--- THE PROBLEM ---
Look below for the line holding "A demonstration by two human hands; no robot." and the line holding "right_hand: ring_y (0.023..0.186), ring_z". Transcribe exactly those lines and all lines between them, nothing more.
----------
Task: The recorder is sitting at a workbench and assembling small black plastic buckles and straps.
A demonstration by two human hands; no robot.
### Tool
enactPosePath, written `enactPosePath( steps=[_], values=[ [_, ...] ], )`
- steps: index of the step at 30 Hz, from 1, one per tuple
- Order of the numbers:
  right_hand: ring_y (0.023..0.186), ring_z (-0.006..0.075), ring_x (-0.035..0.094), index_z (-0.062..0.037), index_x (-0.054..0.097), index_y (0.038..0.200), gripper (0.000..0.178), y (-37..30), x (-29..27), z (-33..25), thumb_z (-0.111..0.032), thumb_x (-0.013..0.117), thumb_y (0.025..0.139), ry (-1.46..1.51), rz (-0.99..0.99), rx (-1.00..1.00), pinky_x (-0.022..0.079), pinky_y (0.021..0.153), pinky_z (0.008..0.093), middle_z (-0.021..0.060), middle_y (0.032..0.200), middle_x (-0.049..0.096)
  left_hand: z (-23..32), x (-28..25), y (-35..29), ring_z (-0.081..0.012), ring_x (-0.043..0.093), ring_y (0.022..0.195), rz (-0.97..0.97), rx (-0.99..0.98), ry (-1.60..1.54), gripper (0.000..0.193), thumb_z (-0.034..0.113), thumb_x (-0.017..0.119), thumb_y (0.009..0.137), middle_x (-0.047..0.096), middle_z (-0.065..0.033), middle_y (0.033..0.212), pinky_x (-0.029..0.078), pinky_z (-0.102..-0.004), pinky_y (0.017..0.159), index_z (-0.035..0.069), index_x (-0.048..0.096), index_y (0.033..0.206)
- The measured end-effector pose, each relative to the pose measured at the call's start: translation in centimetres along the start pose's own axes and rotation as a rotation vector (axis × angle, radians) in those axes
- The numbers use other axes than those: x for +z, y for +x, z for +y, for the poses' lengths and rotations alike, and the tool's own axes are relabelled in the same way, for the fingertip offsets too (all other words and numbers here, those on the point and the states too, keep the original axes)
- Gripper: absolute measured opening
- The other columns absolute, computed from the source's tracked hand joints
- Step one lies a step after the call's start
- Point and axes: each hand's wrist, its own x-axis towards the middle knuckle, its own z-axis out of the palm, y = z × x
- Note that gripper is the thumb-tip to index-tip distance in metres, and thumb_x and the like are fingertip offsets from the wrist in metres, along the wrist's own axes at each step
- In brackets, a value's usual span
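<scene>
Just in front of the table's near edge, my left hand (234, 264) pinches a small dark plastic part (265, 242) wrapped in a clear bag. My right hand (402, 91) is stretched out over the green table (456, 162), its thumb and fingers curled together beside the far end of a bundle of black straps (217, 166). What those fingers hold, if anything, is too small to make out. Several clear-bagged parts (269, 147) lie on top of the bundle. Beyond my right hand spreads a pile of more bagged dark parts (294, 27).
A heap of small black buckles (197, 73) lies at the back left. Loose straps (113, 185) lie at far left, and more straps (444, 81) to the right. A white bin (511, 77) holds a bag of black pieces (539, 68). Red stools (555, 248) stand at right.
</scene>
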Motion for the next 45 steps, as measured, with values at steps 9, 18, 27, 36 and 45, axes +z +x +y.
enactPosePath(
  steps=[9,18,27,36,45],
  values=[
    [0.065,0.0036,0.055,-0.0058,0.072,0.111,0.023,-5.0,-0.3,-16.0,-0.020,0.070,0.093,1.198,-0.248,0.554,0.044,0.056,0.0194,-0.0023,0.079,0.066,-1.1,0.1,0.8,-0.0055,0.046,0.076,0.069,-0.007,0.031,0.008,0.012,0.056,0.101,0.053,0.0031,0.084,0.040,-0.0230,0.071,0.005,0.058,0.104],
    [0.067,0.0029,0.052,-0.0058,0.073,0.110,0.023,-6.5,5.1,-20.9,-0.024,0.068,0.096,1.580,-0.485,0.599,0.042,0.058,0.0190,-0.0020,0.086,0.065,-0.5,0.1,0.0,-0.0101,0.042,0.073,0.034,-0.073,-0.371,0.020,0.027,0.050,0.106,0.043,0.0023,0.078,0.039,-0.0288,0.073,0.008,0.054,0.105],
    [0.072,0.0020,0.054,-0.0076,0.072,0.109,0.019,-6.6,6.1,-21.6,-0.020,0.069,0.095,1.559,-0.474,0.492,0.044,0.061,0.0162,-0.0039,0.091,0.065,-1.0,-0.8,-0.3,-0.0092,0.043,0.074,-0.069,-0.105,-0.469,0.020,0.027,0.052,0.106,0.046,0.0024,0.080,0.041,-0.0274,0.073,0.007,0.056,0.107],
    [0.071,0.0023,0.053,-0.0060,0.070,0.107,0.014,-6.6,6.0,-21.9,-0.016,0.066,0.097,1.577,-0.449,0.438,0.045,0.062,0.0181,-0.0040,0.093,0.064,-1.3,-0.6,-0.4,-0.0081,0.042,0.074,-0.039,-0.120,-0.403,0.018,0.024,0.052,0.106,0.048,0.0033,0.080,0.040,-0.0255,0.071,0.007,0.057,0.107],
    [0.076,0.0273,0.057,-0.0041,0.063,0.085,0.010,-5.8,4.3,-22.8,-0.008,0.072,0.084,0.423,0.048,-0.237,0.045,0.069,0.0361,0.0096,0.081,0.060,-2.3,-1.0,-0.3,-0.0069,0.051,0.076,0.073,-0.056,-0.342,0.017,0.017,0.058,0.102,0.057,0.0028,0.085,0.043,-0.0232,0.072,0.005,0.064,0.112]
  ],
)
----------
--- EXERCISE RESULT ---
A demonstration by two human hands; no robot.
### Tool
enactPosePath, written `enactPosePath( steps=[_], values=[ [_, ...] ], )`
- steps: index of the step at 30 Hz, from 1, one per tuple
- Order of the numbers:
  right_hand: ring_y (0.023..0.186), ring_z (-0.006..0.075), ring_x (-0.035..0.094), index_z (-0.062..0.037), index_x (-0.054..0.097), index_y (0.038..0.200), gripper (0.000..0.178), y (-37..30), x (-29..27), z (-33..25), thumb_z (-0.111..0.032), thumb_x (-0.013..0.117), thumb_y (0.025..0.139), ry (-1.46..1.51), rz (-0.99..0.99), rx (-1.00..1.00), pinky_x (-0.022..0.079), pinky_y (0.021..0.153), pinky_z (0.008..0.093), middle_z (-0.021..0.060), middle_y (0.032..0.200), middle_x (-0.049..0.096)

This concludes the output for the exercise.